Christopher Columbus displayed a similar mentality. He went to his grave refusing to accept that he had ‘discovered’ America. The original purpose of his journey was to find a better way to China, and that is what he insisted he had done: found a better way to China.5 Likewise, most organisations assume that more, richer customer data is just a better way to China; just a new means of achieving old organisational objectives. They are sorely mistaken: only by empowering individuals in relation to personal data and, later, knowledge, will organisations be able to build richer, more mutually beneficial interactions and relationships with them.
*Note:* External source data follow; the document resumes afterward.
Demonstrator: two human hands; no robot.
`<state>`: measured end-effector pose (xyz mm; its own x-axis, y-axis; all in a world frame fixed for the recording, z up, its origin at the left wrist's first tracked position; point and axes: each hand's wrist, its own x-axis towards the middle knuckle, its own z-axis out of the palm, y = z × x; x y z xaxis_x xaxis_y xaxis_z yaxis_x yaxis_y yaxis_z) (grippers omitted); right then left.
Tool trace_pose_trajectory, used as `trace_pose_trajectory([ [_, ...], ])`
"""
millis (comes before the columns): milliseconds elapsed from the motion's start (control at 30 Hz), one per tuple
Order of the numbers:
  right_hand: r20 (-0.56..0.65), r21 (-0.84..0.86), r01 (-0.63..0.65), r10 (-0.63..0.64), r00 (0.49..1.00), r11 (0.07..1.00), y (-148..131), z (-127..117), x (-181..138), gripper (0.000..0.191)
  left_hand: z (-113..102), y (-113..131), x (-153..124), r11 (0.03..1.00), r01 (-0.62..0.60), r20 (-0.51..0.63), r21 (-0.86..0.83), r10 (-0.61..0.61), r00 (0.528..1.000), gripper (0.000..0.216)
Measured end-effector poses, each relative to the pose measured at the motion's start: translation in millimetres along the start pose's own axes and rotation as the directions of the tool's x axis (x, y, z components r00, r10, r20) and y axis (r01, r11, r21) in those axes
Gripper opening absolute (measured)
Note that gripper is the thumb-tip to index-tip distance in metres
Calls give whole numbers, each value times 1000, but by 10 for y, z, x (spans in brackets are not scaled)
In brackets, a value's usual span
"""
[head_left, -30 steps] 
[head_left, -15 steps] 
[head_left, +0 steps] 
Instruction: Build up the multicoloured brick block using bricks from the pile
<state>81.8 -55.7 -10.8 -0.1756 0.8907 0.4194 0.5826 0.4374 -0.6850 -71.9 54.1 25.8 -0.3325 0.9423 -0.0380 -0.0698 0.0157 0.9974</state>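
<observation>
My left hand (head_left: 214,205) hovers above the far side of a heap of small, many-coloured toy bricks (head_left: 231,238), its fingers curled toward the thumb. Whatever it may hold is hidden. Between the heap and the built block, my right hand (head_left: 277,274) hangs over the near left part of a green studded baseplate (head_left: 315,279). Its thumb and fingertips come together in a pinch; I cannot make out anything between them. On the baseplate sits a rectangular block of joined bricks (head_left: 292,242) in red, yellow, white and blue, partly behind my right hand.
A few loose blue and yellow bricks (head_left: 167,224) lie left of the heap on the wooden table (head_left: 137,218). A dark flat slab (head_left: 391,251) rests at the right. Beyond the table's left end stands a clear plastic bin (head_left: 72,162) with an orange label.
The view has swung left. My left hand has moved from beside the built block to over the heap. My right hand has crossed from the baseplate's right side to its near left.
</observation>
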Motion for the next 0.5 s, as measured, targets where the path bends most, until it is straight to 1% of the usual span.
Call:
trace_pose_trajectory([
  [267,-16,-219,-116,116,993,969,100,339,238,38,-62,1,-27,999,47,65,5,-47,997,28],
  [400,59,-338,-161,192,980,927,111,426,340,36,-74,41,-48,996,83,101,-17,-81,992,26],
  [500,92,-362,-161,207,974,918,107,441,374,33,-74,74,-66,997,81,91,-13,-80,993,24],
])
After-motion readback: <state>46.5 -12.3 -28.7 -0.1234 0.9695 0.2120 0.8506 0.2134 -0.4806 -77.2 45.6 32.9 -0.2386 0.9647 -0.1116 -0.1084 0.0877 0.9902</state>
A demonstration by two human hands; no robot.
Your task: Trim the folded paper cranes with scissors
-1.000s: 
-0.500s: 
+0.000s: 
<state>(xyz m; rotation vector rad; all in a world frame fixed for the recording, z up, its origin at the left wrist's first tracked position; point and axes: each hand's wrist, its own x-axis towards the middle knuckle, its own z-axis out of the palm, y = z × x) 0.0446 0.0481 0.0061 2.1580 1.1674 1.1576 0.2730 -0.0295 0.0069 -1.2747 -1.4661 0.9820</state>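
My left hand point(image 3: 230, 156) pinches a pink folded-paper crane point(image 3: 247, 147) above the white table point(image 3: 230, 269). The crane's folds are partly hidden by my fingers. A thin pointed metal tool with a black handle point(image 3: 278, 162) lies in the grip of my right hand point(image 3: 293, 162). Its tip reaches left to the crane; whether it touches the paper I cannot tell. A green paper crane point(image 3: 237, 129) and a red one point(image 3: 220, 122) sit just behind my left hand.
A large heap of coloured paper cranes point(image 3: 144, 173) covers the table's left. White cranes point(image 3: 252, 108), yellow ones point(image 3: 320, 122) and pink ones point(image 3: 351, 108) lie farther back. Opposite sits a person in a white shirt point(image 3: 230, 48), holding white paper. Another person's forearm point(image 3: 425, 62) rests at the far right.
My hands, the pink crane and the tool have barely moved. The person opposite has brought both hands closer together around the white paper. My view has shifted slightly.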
Personal knowledge banks are the enabling technology and springboard of a new field of personal knowledge management. Both are part of a much bigger trend towards the emergence of buyer-centric or person-centric businesses that earn their keep by helping individuals ‘make’ and manage their lives more efficiently and more effectively.6 Approached in the right way, both will open up a wide range of new and rich win-wins between individuals and organisations.

References

1.         Alisdair Nairn, Engines that Move Markets, Wiley, 2002. p118-121

2.         Peter Drucker, Post-capitalist Society, Butterworth-Heinemann, 1993. p38

3.         Keriman Ozcan defines personal meaning in terms of any event that is a) partly subjective, rooted in the ideas, concepts, thoughts, beliefs and intentions of the individual; b) partly objective, anchored in the context and consequences of the particular event; and c) partly relational, deriving from the role that particular event plays within a relevant domain of activities. See C.K. Prahalad and Venkat Ramaswamy, The Future of Competition, Harvard Business School Press, 2004. p82

4.         For example, Google’s somewhat controversial free email service promises to keep a  record of all the e-mails you send and receive up to a limit of 1Gb of memory.

5.         That is why we still call his first landing point the West Indies (he believed they were a stepping stone to China), and why early maps of America marked it as ‘Cathay’.

6.         For more on this general point see buyercentric.com, the website of the Buyer Centric Commerce Forum.